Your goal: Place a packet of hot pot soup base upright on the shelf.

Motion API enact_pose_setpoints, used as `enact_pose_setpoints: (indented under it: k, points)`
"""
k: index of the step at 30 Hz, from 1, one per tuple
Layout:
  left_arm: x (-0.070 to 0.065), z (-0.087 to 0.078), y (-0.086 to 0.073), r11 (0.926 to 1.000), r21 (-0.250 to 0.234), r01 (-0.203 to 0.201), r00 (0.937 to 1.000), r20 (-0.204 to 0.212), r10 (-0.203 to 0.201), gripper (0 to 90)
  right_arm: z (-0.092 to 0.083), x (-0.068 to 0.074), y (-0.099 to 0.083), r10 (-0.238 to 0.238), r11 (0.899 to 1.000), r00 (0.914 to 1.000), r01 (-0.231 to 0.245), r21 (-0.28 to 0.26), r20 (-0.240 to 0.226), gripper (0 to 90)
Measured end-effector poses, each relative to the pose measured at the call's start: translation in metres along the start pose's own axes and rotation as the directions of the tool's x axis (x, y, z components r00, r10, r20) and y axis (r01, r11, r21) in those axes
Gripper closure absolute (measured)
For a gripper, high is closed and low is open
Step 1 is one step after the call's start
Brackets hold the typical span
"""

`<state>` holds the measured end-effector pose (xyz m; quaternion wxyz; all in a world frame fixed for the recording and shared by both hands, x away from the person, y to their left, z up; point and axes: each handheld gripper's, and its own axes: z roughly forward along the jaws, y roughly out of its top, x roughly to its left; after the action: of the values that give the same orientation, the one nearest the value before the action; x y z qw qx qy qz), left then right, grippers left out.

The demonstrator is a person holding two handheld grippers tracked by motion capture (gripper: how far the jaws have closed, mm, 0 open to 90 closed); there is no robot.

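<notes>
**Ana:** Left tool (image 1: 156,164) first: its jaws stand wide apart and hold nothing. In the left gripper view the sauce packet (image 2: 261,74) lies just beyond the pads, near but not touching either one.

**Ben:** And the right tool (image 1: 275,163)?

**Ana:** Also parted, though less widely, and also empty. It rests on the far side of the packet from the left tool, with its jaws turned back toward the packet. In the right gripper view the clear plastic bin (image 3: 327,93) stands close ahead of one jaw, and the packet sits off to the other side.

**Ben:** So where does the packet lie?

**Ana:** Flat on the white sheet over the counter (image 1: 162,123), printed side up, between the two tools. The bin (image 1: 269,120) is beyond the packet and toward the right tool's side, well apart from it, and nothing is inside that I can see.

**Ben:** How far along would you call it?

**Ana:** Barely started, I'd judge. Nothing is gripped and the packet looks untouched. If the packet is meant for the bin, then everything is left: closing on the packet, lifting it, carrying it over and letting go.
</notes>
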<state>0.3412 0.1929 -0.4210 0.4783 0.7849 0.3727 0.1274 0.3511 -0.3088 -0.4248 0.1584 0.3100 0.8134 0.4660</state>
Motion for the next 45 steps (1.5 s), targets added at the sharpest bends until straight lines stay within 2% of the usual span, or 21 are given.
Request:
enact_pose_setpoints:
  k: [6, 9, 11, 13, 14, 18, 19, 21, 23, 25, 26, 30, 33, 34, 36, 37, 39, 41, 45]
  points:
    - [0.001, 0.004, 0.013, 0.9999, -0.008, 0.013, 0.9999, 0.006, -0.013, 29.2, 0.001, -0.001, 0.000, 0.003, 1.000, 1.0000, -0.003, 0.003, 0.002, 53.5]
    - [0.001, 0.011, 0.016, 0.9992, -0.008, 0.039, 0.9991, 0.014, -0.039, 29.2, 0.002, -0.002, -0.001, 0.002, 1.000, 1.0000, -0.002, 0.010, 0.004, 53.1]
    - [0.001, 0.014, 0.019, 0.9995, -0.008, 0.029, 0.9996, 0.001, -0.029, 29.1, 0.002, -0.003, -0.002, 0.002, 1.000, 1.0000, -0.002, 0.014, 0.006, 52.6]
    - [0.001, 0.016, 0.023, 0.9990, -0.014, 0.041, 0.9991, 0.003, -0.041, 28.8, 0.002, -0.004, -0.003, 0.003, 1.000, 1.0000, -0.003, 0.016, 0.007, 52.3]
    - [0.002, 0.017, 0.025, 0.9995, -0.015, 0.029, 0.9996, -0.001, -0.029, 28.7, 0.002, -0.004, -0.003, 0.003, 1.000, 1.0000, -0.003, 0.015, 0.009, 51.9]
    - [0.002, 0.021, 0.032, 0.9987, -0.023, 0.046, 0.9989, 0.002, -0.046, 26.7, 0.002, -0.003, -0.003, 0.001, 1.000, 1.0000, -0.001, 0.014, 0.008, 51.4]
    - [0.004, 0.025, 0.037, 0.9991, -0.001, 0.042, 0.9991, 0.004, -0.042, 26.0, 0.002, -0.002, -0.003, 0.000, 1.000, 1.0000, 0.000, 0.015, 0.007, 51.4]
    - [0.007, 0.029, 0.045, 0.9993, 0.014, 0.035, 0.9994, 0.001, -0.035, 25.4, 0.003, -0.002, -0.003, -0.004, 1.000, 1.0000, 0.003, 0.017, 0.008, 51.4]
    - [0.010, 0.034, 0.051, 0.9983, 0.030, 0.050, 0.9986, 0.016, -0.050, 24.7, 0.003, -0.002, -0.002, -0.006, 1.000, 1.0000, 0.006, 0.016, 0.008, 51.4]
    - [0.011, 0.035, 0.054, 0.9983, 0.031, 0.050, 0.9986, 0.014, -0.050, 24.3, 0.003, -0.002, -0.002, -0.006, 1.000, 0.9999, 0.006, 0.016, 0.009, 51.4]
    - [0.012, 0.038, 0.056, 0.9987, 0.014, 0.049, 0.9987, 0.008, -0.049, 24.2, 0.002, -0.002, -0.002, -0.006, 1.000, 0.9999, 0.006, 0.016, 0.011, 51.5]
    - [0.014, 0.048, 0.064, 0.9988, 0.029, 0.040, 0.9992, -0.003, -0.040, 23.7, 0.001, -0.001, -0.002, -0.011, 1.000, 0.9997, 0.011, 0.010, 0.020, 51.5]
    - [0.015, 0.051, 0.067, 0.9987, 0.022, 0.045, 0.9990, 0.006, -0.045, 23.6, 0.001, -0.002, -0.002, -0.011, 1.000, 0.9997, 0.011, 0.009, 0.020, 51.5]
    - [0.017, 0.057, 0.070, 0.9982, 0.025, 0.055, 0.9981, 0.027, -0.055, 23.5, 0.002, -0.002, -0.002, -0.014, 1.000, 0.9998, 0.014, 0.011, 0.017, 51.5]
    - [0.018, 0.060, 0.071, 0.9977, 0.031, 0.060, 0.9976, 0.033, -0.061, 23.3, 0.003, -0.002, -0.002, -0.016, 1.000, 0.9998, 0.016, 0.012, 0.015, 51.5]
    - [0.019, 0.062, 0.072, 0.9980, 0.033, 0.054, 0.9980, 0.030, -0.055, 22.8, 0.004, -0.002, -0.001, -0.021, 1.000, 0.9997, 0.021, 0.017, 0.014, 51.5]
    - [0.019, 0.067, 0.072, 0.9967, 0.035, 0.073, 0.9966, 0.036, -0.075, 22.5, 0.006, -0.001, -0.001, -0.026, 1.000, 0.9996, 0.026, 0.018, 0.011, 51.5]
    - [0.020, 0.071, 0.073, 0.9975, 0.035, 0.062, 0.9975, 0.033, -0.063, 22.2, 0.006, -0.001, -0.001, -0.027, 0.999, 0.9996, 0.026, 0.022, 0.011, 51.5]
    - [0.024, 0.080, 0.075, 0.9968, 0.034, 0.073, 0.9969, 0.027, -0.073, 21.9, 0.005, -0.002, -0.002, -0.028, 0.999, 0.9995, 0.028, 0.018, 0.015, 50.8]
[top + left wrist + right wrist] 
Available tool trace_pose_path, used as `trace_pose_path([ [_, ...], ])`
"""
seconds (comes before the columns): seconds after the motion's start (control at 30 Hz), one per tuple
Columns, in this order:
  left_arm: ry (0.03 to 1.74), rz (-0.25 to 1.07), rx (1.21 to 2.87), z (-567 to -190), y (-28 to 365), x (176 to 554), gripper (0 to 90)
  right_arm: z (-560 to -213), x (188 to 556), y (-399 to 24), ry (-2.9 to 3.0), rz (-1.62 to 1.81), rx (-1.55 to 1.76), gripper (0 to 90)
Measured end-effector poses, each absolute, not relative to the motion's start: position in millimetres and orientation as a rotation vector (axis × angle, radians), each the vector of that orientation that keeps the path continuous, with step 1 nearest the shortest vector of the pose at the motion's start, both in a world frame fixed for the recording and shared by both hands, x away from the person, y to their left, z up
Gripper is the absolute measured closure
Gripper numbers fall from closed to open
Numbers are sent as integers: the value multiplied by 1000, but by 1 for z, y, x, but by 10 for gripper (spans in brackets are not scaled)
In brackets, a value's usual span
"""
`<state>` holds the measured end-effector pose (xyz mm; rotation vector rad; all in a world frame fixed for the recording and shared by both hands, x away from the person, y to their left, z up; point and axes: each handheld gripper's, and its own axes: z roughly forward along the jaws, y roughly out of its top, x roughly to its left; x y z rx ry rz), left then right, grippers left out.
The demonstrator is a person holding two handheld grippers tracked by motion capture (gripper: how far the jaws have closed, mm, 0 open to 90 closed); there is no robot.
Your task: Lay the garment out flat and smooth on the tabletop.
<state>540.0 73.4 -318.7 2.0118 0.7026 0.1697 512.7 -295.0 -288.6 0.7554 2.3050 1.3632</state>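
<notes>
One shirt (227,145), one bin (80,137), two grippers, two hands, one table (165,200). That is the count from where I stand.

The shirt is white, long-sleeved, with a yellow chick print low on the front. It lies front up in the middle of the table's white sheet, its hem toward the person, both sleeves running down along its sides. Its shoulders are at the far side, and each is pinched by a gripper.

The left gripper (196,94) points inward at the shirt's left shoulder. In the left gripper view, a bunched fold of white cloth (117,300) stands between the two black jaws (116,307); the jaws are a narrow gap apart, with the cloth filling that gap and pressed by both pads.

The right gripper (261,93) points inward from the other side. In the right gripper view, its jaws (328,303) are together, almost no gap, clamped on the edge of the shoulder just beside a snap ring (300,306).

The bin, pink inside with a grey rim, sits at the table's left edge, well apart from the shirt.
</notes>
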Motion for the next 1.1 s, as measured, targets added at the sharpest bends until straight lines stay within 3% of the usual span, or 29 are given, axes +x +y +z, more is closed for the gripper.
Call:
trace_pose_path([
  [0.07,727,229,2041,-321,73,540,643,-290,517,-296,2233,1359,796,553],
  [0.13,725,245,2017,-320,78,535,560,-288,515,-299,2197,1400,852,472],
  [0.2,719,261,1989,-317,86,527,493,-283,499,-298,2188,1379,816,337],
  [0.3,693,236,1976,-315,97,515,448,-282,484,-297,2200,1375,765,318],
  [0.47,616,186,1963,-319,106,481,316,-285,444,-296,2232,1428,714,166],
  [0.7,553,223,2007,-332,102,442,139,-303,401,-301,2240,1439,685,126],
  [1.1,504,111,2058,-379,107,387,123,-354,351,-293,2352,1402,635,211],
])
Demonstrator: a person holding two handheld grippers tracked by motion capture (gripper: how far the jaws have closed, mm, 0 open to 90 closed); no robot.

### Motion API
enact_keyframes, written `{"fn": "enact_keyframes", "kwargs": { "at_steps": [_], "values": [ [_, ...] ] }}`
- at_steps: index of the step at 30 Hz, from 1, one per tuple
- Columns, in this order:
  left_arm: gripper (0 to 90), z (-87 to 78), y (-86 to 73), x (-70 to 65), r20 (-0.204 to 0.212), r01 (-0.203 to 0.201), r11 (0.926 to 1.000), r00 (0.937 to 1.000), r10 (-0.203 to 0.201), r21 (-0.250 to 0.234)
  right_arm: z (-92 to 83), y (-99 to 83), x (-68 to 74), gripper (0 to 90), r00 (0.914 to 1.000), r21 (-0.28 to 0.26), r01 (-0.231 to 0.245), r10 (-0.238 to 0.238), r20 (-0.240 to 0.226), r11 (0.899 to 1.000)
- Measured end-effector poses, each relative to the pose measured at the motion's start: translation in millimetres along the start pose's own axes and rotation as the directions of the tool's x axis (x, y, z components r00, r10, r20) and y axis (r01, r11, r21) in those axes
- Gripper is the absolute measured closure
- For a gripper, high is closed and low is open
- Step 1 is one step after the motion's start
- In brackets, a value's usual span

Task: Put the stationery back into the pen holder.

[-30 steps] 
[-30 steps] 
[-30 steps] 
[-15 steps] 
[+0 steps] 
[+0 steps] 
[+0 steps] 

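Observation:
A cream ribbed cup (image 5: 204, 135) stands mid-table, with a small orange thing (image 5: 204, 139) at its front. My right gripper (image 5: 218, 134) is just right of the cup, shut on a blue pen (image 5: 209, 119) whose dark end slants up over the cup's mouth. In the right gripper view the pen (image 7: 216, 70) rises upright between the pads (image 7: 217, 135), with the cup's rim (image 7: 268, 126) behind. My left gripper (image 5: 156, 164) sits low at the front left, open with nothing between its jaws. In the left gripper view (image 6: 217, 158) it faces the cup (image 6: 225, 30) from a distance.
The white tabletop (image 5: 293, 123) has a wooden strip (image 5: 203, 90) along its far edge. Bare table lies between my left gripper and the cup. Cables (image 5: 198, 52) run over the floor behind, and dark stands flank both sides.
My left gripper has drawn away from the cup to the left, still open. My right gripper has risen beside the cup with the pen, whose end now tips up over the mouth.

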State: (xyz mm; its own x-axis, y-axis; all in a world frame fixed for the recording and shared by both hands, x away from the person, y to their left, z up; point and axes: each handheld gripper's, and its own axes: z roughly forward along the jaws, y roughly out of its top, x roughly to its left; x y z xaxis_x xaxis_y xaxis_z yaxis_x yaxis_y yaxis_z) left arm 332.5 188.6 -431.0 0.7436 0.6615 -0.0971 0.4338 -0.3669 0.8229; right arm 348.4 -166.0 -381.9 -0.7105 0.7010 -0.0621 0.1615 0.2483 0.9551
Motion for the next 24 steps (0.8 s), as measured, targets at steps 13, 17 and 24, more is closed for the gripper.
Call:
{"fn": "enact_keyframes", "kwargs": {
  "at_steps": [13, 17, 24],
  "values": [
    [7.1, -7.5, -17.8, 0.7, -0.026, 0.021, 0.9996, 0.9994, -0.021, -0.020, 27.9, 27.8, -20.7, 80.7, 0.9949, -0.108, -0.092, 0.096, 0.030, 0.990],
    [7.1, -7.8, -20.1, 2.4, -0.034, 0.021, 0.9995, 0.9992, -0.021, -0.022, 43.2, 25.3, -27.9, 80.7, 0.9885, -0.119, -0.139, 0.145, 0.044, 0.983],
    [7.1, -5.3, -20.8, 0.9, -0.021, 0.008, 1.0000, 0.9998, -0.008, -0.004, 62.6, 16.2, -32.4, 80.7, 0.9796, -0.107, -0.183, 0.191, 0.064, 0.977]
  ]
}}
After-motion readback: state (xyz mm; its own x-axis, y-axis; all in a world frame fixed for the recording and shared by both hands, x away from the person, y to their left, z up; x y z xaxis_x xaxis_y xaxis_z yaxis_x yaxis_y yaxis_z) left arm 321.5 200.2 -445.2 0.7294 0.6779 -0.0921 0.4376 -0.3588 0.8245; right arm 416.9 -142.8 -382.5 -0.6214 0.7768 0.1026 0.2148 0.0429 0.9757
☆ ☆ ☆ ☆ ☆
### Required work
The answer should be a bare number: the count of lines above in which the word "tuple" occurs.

### Result of this task
3